[pacman-dev] [PATCH] Write mtree of package files to local database

Tue Feb 28 00:17:20 EST 2012

On 28/02/12 14:35, Allan McRae wrote:
> On 23/02/12 17:09, Dan McGee wrote:
>> On Tue, Feb 21, 2012 at 10:02 PM, Allan McRae <allan at archlinux.org> wrote:
>>> When installing a package, write an mtree of the package files into
>>> the local database.  This will be useful for doing validation of all
>>> files on a system.
>>>
>>> Signed-off-by: Allan McRae <allan at archlinux.org>
>>> ---
>>>
>>> Query: should we keep the info on .INSTALL and .CHANGELOG files?  Changing a
>>> .INSTALL file would be an interesting tactic, but if someone is doing that then
>>> they can already adjust the mtree file...
>>>
>>> Also, from http://goo.gl/Uq6X5 it appears that this could be made more efficient
>>> by reusing the file descriptor, but I could not get that working after many, many,
>>> many attempts.
>> Did you rewind the file descriptor? You should just have to call
>> `lseek(fd, 0, SEEK_SET)` first. Of course, since the current version
>> of _alpm_open_archive does both the open() and archive_read_new()
>> business, the abstraction there would have to change.
> 
> Ah... lseek was the key.  I can do that and make the abstraction to
> _alpm_open archive().  But it will not be needed if...
> 
>> With that said, not having to decompress everything twice would also
>> be a win; I saw some chatter about this on IRC but I would definitely
>> prefer to not iterate again; removing the iteration from the diskspace
>> sped it up enough that I enabled that by default; I don't want to lose
>> those gains.
> 
> I think this can be done.  But it is far from simple.  It involves us
> doing an archive_read_data() to read the data into a buffer, duplicating
> that buffer and then passing one copy to the archive_write_data() for
> the file on disk and the other to the write for the mtree archive.  It
> means that we can not use the convenience function
> archive_read_extract() and that is a big convenience...
> 
> archive_read_extract(), archive_read_extract_set_skip_file():
>     A convenience function that wraps the corresponding
> archive_write_disk(3) interfaces.
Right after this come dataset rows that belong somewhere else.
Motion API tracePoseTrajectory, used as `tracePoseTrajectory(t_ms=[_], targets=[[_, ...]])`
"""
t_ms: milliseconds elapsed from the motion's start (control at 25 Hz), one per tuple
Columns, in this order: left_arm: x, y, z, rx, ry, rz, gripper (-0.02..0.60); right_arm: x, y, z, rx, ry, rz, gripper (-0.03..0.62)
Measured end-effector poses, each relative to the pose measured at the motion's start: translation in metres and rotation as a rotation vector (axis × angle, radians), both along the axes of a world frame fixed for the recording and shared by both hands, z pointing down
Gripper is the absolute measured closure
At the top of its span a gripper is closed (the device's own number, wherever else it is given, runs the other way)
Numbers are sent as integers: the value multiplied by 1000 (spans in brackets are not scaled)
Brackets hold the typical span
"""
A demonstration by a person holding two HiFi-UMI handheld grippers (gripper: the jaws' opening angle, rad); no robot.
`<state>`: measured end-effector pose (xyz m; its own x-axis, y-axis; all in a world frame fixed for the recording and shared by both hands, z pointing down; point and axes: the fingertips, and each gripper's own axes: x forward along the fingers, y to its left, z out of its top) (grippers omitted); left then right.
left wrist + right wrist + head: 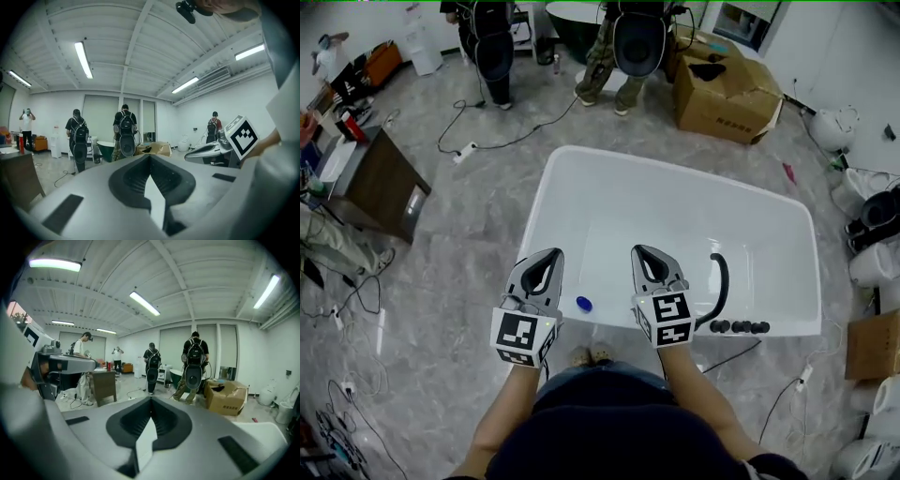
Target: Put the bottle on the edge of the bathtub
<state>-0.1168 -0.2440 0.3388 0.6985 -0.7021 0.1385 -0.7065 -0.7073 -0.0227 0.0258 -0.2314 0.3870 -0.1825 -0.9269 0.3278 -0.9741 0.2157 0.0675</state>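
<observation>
**Both jaws closed and empty, bottle on the near rim**

The white bathtub (656, 216) fills the middle of my head view, standing on the grey floor (478, 234). Beyond its far right corner sits an open cardboard box (727, 94). Off its left side is a dark wooden cabinet (380, 183). Two people (492, 47) stand further back.

I have both grippers up over the near rim of the tub, side by side and apart. The left gripper (551, 253) has its jaws pressed together with nothing between them, which its own view confirms (150, 157). The right gripper (642, 250) is the same, its jaws meeting at the tips and holding nothing (151, 399).

At the tub's near right corner a black hose (720, 286) curves up from a row of black knobs (741, 327) on the rim.

The bottle (583, 303) shows from above only as a small blue round top. It is on the near rim, between the two grippers and closer to the left one, and neither touches it.
</observation>
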Motion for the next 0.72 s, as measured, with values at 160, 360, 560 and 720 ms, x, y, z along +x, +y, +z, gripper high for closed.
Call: tracePoseTrajectory(t_ms=[160, 360, 560, 720], targets=[[17, 4, -57, 92, 37, -30, 560, 16, 4, -70, 141, 4, 21, 566], [15, 13, -121, 196, 66, -68, 560, 7, 14, -145, 278, 12, 6, 566], [6, 21, -148, 243, 92, -93, 560, 1, 24, -184, 356, 36, 12, 566], [3, 27, -148, 243, 97, -107, 560, 0, 31, -186, 364, 39, 5, 566]])
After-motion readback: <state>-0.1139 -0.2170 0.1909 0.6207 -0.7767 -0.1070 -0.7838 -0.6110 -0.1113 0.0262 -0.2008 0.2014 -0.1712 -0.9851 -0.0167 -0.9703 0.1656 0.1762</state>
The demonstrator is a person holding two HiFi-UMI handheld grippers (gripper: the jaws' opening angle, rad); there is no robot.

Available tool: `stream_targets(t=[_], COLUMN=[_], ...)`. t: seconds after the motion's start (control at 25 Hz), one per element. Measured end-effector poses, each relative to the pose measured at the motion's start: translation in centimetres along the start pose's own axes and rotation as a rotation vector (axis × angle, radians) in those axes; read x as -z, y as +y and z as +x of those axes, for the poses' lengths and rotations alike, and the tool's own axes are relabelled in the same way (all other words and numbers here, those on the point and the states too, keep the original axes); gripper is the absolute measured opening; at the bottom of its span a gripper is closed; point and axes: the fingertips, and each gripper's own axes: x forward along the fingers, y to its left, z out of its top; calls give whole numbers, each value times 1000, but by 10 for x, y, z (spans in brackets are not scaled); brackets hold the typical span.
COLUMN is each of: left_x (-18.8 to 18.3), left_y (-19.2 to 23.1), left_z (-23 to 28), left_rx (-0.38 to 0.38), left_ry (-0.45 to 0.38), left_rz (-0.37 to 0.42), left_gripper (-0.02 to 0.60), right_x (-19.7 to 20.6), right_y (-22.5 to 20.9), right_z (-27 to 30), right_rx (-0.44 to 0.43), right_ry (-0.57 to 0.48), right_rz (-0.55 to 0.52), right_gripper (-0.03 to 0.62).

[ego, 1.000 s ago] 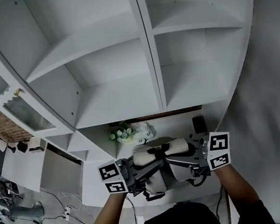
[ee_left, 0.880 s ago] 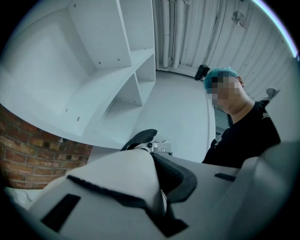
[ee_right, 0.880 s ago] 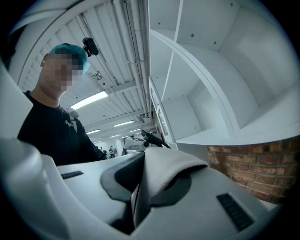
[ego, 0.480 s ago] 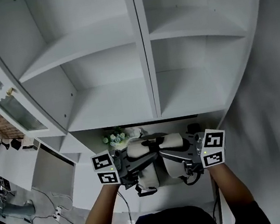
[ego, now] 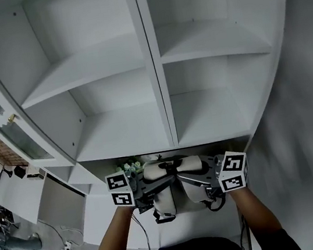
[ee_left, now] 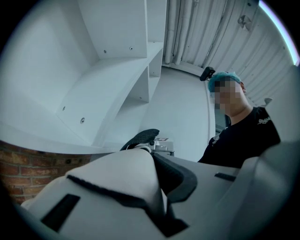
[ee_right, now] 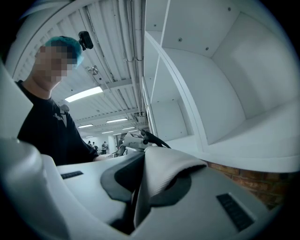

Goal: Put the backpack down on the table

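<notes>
Industrial hall or lab: corrugated ceiling [ee_right: 112,33], strip lights [ee_right: 84,93], white shelving unit [ego: 105,62], brick wall [ee_left: 18,171], floor cables [ego: 60,244].

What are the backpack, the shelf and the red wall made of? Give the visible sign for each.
Backpack: looks like soft cream cloth, matte, with dark edging; it folds and creases where it is pinched.
Shelf: probably painted or laminated board, smooth white, with small screw holes showing.
Wall: red brick, rough, with pale mortar lines.

We see the backpack [ego: 194,187] in matt off-white cloth with black trim. The left gripper [ee_left: 154,159] and right gripper [ee_right: 140,164] look like smooth, matt grey plastic. The shelf unit [ego: 122,132] is smooth white with a faint sheen. At lower left, the brick wall [ee_left: 18,168] is rough.
</notes>
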Motion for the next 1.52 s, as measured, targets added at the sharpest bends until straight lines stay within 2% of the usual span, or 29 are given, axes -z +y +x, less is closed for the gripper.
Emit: stream_targets(t=[0.16,0.36,0.48,1.0,1.08,1.24,1.52], left_x=[2,16,24,57,62,68,82], left_y=[7,24,32,58,62,69,77], left_z=[1,-1,-5,-10,-12,-13,-12], left_rx=[5,-4,-10,-63,-78,-106,-110], left_ry=[-5,0,-14,21,29,28,32], left_rz=[-10,-95,-99,-141,-136,-62,-82], left_gripper=[52,54,54,54,54,53,54], right_x=[2,19,29,66,72,80,95], right_y=[-7,-23,-30,-53,-57,-63,-71], right_z=[-2,2,4,8,10,10,7], right_rx=[1,15,18,73,78,87,100], right_ry=[-12,1,4,44,51,47,52], right_rz=[1,112,141,198,206,205,212], right_gripper=[48,48,48,48,48,48,48])
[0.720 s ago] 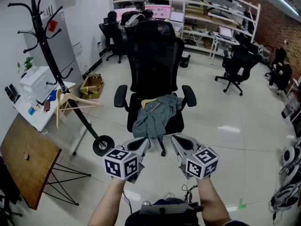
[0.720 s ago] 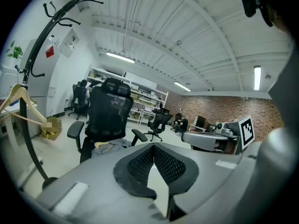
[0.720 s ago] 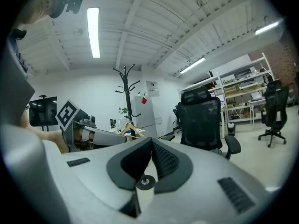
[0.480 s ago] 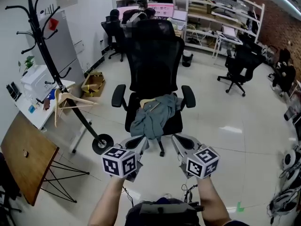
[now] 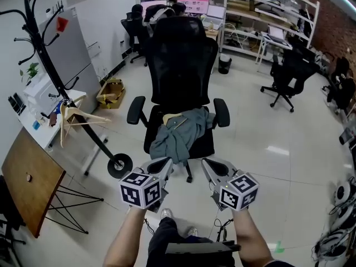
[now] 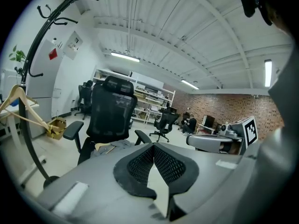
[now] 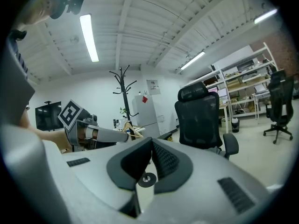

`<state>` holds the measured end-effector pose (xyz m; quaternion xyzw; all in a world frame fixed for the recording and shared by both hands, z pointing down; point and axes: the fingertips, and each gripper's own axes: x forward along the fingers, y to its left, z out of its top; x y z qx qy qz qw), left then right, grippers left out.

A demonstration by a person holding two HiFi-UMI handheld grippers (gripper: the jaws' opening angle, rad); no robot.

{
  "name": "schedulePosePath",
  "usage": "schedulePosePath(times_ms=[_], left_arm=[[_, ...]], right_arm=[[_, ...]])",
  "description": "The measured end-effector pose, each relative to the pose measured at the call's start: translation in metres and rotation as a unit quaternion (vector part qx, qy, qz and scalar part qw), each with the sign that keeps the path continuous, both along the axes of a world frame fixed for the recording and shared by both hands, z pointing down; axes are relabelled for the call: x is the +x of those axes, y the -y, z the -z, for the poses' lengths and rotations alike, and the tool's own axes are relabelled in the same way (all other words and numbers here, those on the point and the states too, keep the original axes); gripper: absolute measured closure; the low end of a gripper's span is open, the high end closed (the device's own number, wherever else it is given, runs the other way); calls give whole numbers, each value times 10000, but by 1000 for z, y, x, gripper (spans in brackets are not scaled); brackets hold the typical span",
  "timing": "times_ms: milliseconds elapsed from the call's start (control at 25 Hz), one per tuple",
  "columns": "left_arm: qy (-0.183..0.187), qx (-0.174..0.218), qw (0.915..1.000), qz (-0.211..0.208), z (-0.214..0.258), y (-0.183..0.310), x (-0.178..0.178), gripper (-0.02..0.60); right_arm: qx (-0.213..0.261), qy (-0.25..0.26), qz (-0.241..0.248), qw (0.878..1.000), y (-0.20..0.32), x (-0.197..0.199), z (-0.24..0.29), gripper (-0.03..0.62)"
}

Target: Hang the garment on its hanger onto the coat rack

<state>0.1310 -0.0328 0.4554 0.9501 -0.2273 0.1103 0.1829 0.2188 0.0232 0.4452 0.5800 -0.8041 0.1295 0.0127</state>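
The garment, a grey-green shirt on a wooden hanger, lies crumpled on the seat of the black office chair, directly ahead of you. In the head view its long axis runs diagonally. It goes from the chair's right armrest down to a fold that droops over the seat's front edge, left of centre. The pale hanger shoulder shows at the rear left of the heap; its hook cannot be made out. Your left gripper has its jaws pressed together on nothing. Its tips sit just below that drooping fold, so it is the nearer of the two. Your right gripper, likewise closed and empty, points past the seat's right front corner, a little farther from the cloth. Both must open before any grasp. The coat rack stands well apart to the left, leaning, with an empty wooden hanger low on its pole. The carry will therefore likely go leftward.
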Motion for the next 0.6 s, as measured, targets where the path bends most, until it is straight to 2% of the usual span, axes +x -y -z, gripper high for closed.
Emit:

The first call to
> archive_read_extract() creates a restore object using
> archive_write_disk_new(3) and archive_write_disk_set_standard_lookup(3),
> then transparently invokes archive_write_disk_set_options(3),
> archive_write_header(3), archive_write_data(3), and
> archive_write_finish_entry(3) to create the entry on disk and copy data
> into it. The flags argument is passed unmodified to
> archive_write_disk_set_options(3).
> 
> So we would have to duplicate that entire functionality...
> 
> 
> <snip>
> 
>>> +       /* output the type, uid, gid, mode, size, time, md5 and link fields */
>>> +       archive_write_set_options(mtree, "use-set,!device,!flags,!gname,!nlink,!uname,md5");
>> Did 'use-set' end up being a net-win on size and/or speed?
> 
> The size is much small for the raw file when using 'use-set' but that
> difference entirely disappears when compressing with gzip.  In the brief
> tests I did, the reading was slightly faster using 'use-set'.
> 
> 
> So, should I go ahead and write a version of archive_read_extract into a
> function that does both the extraction and mtree creation?  Or do people
> see another way around this?
> 

In fact...  thinking about this further, we do not need to duplicate the
read buffer at all, given it is not destroyed during the write
operation.  So that simplifies things a bit.

Also, I was going to need to do all the checks for file writing for the
mtree file anyway so that can be abstracted used for the extraction
checking too.  So the only real addition is all the checking for file
creation and setting its mode etc.

I'll probably take a stab at this in the next couple of weeks.

Allan